Once cleaned, inspected, and bandaged, she looks from the cut to me. “Probably needs stitches,” she says. “But while you’re out, can you grab hot dog buns?”
It soon becomes clear this will be “one of those years.”
A camping trip we’ll look back on with side-splitting laughter, a comedy of errors including but not limited to: three trips to the same store, five stitches, one favorite fuzzy sweatshirt sporting a new bonfire burn hole, and a reminder of why checking email while camping never leads to good things (in this case, I learn my second book deal fell through).
“Real life is messy.”
By 8 p.m. part of me wants to call it good and just go home. This year especially—magazine photos happening, after all—it felt like we needed to be a little more on and a little less scattered. To give folks a story about the simple beauty of camping with kids.
“Real life is messy,” Molly says with a grin and shrug. She nods toward the corner of the campsite, “Besides, look over there. Isn’t this what it’s all about?”
Max and her eldest, Luke, have rigged up the hammocks between two scrubby red pines. They’re nestled in and reading, content to be in the trees. Just hanging, not talking. A gift of life-long friendship.
Josie and Charlie, 11 and 9 respectively, wait by the road with towels slung across their shoulders. Lizzie grabs my hand and tugs toward them, toward the beach.

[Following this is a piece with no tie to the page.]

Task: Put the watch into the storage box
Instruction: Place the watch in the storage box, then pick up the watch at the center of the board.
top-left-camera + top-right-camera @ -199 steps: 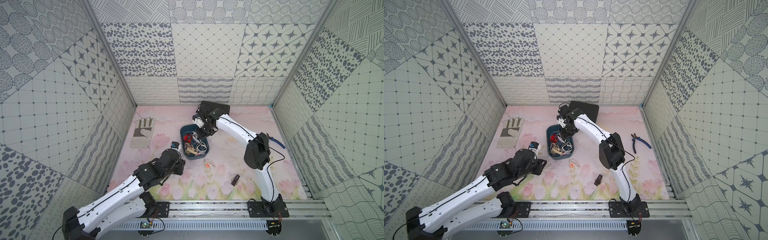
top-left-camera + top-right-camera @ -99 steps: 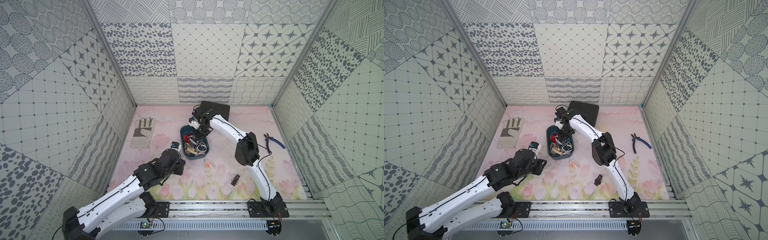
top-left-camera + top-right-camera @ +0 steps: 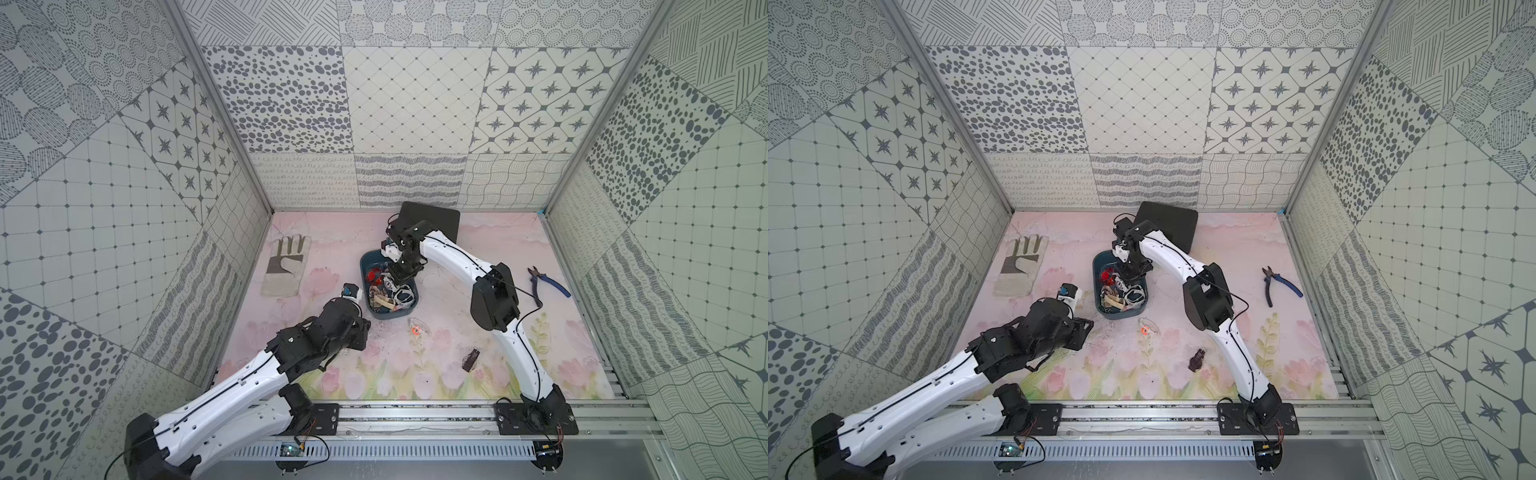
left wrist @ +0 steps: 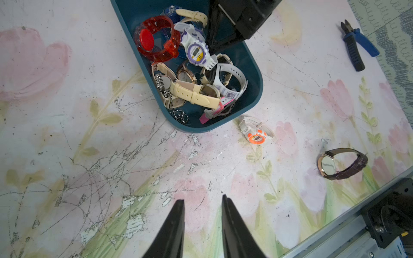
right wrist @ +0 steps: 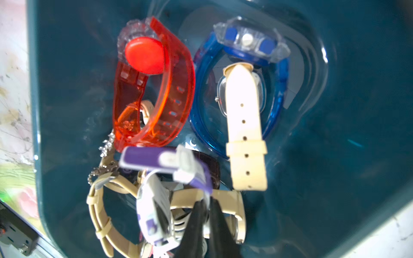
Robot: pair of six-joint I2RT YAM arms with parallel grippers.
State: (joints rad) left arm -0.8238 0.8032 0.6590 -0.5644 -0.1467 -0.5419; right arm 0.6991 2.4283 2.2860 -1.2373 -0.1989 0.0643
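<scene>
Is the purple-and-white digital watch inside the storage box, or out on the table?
Inside. The left wrist view shows the purple-and-white watch lying atop the other watches, within the teal walls of the storage box.

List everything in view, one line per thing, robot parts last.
dark teal plastic storage box: one, teal, middle of the floral mat.
watches in the box: a tangled pile, mixed colours, including a red translucent watch, a blue translucent watch, a purple-and-white digital watch and cream-strapped ones.
orange-and-white digital watch: one, on the mat just outside the box.
dark-strapped round-faced watch: one, on the mat, apart from the box.
work glove: one, grey and beige, flat on the mat, robot's left.
blue-handled pliers: one, on the mat, robot's right.
black hard case: one, rear of the mat.
left gripper: black, open, empty, over bare mat.
right gripper: black, down inside the box; grip unclear.
</scene>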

“Reset button?” Molly asks, handing me a copper mug and nodding toward the water. We amble down weathered wood steps to cool sand and scattered rocks. The kids don’t hesitate. They run headlong to the water, towels tossed aside and shadows stretching to catch up.
One step, two steps, three. Then gone, ducking under and bobbing five or 10 or 15 feet farther into the lake. It’s strange and wonderful, being able to watch their silhouettes from shore. Traditions mark the passage of time. I remember our first camping trips near this beach. We were such earnest moms. Camping could be—should be(!)—educational and fun, we thought. Lessons tucked inside pre-planned games. Skill-building opportunities in every free moment. Kids complaining they just wanted to go mess around in the woods. Truth is, those first campouts with kids were more lessons for us moms. We found gratitude in the luxury of time and space to sit around a fire pit and talk late into the night … And glory in Starbucks lattes and Johan’s donut delivery (via husbands) in the early morning hours. We were reminded of the importance of unstructured play.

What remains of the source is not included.